Infrastructure isn’t the only area where most Americans want to see more spending. Seventy-three percent of respondents—including 84 percent of Democrats and 65 percent of Republicans—want Congress to raise federal spending on K–12 education. This would likely mean an increase over the $40.1 billion appropriated by the federal government for elementary and secondary education in 2019.

Finally, the poll shows that 53 percent of Americans want Congress to increase spending on the military. This idea is more popular among Republicans, 68 percent of whom agree ith it, though nearly half of Democrats (46 percent) support it as well. Of course, the nation already spends on astronomical amount—$686 billion in 2019—on the Pentagon. But sure, let’s throw more money its way!

Federal spending on infrastructure and education is not the main reason the government is nearly $22 trillion in debt. Military spending is a major factor, but the biggest culprits are entitlements, including more than $1 trillion for Social Security and roughly $625 billion for Medicare in 2019. This sort of spending is not sustainable. If no major changes are made, both programs will be insolvent within the next 15 years.

Now in this particular poll, those who said Congress should address the budget deficit came from a different sample from those who said they want Congress to increase spending in the areas described above. Still, the results suggest there’s probably significant overlap. But you can’t have it both ways. Either politicians take real steps to cut spending and balance the budget, or they keep on spending wildly. There’s really no in-between.

The results of the poll make sense. In theory, everyone wants to fix the budget deficit. But the best way to do so is by cutting spending, which no one wants to do, rather than increasing it, which a lot of people seem to like.

And the attitudes of the public reflect the approaches taken by the leaders they elect. Take Trump. Back in 2016, he told The Washington Post he could eliminate the national debt in eight years. Still, he explicitly promised during his campaign not to cut Social Security or Medicare spending. And in case his lack of interest in addressing the deficit/debt wasn’t apparent, The Daily Beast reported last month that Trump has said of the looming debt crisis: “Yeah, but I won’t be here.”

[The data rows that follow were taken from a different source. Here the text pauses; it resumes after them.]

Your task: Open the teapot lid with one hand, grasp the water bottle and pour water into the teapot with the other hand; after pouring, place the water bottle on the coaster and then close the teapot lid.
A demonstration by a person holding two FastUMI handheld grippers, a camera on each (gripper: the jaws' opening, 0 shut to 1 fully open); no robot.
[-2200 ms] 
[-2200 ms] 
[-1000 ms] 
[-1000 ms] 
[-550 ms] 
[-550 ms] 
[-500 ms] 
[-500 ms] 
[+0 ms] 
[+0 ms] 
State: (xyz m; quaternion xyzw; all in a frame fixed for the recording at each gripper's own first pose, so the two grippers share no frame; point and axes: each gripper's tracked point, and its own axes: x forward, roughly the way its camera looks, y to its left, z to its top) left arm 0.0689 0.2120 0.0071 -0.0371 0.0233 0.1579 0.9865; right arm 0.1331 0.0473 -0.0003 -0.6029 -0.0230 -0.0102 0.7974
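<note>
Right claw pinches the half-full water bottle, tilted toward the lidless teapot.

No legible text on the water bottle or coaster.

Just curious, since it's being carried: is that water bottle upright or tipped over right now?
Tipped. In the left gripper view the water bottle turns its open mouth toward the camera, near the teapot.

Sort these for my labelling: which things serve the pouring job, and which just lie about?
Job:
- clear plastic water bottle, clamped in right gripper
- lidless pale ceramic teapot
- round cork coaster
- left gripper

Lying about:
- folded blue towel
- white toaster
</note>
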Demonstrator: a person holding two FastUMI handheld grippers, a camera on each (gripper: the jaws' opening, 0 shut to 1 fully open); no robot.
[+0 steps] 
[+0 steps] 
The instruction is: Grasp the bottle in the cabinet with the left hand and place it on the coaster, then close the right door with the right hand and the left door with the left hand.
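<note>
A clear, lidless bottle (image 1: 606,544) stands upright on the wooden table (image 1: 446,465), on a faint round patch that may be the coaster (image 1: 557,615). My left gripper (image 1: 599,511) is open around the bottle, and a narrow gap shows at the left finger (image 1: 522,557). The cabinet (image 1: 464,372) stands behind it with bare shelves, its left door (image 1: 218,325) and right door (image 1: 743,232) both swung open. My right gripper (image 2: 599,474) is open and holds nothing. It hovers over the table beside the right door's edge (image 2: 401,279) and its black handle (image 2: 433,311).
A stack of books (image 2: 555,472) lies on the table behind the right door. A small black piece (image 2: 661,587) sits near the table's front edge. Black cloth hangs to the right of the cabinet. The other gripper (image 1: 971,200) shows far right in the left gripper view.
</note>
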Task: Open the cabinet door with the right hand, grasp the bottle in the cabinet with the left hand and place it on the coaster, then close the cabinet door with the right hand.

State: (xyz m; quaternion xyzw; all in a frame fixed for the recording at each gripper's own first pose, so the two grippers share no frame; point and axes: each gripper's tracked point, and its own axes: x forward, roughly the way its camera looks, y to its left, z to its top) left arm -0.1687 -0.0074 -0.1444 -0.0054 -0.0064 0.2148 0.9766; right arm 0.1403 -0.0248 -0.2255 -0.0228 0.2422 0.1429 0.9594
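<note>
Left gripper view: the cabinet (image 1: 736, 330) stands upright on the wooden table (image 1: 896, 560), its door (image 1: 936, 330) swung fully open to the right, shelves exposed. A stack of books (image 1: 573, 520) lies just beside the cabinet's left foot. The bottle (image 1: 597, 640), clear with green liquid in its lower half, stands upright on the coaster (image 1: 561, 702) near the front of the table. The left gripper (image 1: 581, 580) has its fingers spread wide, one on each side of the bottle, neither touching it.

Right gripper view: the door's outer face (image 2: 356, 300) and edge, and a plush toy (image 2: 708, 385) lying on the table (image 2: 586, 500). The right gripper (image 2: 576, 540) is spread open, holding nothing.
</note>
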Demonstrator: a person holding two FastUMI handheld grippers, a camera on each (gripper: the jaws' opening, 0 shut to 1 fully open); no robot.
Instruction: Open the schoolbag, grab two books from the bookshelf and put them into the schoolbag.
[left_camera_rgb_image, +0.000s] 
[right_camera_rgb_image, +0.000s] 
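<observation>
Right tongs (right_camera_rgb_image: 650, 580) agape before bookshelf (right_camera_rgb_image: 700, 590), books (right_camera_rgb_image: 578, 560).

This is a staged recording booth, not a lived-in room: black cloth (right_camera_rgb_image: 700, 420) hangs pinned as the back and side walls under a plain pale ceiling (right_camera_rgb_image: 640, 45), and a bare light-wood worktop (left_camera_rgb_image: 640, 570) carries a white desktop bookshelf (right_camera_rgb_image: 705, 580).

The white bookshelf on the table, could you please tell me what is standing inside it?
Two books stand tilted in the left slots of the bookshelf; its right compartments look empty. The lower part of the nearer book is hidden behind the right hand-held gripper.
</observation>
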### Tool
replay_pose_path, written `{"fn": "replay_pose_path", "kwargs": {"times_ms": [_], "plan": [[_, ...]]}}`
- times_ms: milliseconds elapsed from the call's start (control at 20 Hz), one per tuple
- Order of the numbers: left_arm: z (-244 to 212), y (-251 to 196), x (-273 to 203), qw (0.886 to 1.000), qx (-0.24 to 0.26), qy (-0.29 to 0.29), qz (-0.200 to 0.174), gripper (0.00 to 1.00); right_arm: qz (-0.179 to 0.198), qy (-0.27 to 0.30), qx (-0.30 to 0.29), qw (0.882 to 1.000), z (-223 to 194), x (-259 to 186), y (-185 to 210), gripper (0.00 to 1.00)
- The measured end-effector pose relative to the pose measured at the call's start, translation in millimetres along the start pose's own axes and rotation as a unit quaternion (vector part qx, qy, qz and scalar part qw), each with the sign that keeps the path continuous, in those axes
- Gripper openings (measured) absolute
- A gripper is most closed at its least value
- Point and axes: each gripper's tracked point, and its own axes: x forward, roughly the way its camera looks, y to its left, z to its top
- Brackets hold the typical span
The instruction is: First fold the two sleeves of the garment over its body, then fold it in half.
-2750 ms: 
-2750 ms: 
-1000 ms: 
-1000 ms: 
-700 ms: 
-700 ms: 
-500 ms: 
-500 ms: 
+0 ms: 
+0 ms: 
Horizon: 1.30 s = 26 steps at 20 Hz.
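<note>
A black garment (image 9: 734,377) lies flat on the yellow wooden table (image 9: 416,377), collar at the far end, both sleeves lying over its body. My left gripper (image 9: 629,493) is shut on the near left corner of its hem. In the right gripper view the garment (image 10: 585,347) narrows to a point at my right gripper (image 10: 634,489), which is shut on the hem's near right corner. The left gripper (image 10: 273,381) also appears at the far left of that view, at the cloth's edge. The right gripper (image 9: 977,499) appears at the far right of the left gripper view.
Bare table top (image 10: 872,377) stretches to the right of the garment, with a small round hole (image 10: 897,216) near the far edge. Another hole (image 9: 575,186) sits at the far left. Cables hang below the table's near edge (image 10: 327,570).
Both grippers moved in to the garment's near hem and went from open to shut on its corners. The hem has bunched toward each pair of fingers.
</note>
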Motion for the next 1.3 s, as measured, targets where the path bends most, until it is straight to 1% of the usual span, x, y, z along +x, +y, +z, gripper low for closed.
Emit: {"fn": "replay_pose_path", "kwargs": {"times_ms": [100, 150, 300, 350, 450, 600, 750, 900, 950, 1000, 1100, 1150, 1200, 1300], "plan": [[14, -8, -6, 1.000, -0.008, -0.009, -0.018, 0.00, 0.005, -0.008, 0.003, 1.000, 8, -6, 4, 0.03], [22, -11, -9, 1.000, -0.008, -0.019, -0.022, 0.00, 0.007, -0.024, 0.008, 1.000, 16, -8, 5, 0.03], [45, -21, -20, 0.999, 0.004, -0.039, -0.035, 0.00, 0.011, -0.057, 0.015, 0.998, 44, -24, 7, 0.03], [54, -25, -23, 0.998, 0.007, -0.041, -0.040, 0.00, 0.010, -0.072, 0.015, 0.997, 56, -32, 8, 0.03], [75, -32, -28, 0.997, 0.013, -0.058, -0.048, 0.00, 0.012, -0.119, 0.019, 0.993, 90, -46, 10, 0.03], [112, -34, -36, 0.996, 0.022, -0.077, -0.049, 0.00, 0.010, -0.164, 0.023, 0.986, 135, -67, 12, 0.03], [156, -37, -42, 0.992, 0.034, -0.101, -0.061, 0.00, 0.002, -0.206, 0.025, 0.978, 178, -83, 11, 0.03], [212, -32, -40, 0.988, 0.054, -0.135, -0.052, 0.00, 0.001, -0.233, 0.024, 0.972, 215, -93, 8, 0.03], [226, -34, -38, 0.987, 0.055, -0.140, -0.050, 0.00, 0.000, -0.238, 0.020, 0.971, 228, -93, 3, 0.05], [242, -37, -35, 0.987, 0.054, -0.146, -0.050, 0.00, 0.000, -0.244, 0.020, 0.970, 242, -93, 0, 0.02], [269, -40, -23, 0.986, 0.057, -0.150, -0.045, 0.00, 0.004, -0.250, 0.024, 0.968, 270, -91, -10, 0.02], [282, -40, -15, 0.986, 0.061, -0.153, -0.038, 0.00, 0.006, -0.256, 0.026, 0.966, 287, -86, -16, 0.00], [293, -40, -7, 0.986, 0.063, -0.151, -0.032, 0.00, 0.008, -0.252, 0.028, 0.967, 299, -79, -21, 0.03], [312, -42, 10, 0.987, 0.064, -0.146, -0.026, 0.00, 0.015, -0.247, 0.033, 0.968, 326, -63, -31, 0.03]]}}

Trump was really just saying aloud what other politicians are no doubt thinking. Even former House Speaker Paul Ryan (R–Wisc.), a supposed budget hawk, was a complete failure when it came to balancing the budget.

So here’s the biggest takeaway from the Politico-Harvard poll: Plenty of people want Congress to tackle the budget deficit crisis, unless that means reigning the government’s wild spending. It probably won’t be long before we see how that works out.